Levi: Okay. So you bring some of your former team, you attract a lot of other really amazing people to this company and you go to say, "We're going to help teachers with AI, we're going to build a digital assistant, we're going to help them with their work not replace them." Were there any surprises along the way? Has it been smooth sailing or did you learn ... Have we learned some things in the last?-
Satya: Well, I mean, yeah, so even here, lots of surprises, right? So maybe again, a story here would illustrate the advances we made here. So when we first started this company, as I said, we were pretty inspired by Alexa and we took the inspiration literally, which is Alexa, is this voice assistant, at that time, it didn't have a display.
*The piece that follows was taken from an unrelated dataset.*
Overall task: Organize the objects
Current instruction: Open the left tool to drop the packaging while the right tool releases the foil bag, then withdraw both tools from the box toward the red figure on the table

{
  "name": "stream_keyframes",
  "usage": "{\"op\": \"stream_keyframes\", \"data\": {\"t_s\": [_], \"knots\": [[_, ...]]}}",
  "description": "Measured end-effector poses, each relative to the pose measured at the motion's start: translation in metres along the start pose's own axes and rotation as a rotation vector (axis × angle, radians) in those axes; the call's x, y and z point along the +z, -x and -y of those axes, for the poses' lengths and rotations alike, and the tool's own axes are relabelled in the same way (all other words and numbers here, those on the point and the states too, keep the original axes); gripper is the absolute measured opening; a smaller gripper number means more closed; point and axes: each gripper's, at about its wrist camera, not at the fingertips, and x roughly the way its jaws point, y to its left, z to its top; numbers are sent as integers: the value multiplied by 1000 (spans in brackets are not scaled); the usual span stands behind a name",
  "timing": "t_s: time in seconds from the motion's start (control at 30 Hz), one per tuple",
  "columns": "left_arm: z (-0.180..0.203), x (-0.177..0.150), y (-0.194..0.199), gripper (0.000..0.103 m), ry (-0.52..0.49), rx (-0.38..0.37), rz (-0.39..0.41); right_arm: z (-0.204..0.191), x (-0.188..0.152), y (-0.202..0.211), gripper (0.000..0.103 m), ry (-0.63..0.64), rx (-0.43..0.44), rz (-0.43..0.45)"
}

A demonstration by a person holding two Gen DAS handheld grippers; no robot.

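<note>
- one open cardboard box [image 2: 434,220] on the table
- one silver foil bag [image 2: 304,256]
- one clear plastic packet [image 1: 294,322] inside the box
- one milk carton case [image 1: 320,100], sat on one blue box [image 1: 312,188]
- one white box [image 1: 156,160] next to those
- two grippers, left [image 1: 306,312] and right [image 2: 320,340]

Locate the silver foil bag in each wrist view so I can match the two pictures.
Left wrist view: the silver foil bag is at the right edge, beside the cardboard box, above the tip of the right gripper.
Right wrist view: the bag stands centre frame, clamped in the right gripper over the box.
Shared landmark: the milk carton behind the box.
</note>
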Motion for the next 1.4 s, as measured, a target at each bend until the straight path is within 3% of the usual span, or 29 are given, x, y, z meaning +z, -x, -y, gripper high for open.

It was this Echo Dot. And we said, "We need to build a voice assistant for education but we thought, okay, we'll also power a display." I think the first Alexa display product had just come out at that time but we'd already started and said, "We have to be about voice being there to help orchestrate a teacher's workflow but it has to manifest itself on a ... The assistant has to manifest itself on the front of room, classroom display." And then in the early days that we attracted a very important investor from the valley, one of the biggest VC firms and they were very interested in what we were doing and they came down and they said, "We want to see a demo of what you guys are building." And we've been tooling on for about a year and a half at the time, made some advances. We realized we had to scope the problem even further to a teacher in the classroom and then the demo got inaudible high stakes demo and we failed. We had an HVAC system go off, the voice translation wasn't perfect and so it was an underwhelming demo, we never landed the investment and it made me sit back and think very deeply about what we were trying to solve. And so, I mean, this is just in the user interface. I'll talk a little bit more about the jobs to be done or the specific problem in a second. But what it made me realize is first of all, voice as a modality is a bit of a difficult modality to bring to life and to get users to adopt it. Among other things, what voice computing is trying to do is replace both the keyboard and the mouse simultaneously. We use keyboard and mice to interact with computing and you're taking them both away and saying, "Talk to a machine instead." And we also know that you can't talk to a machine like you and I can talk to each other.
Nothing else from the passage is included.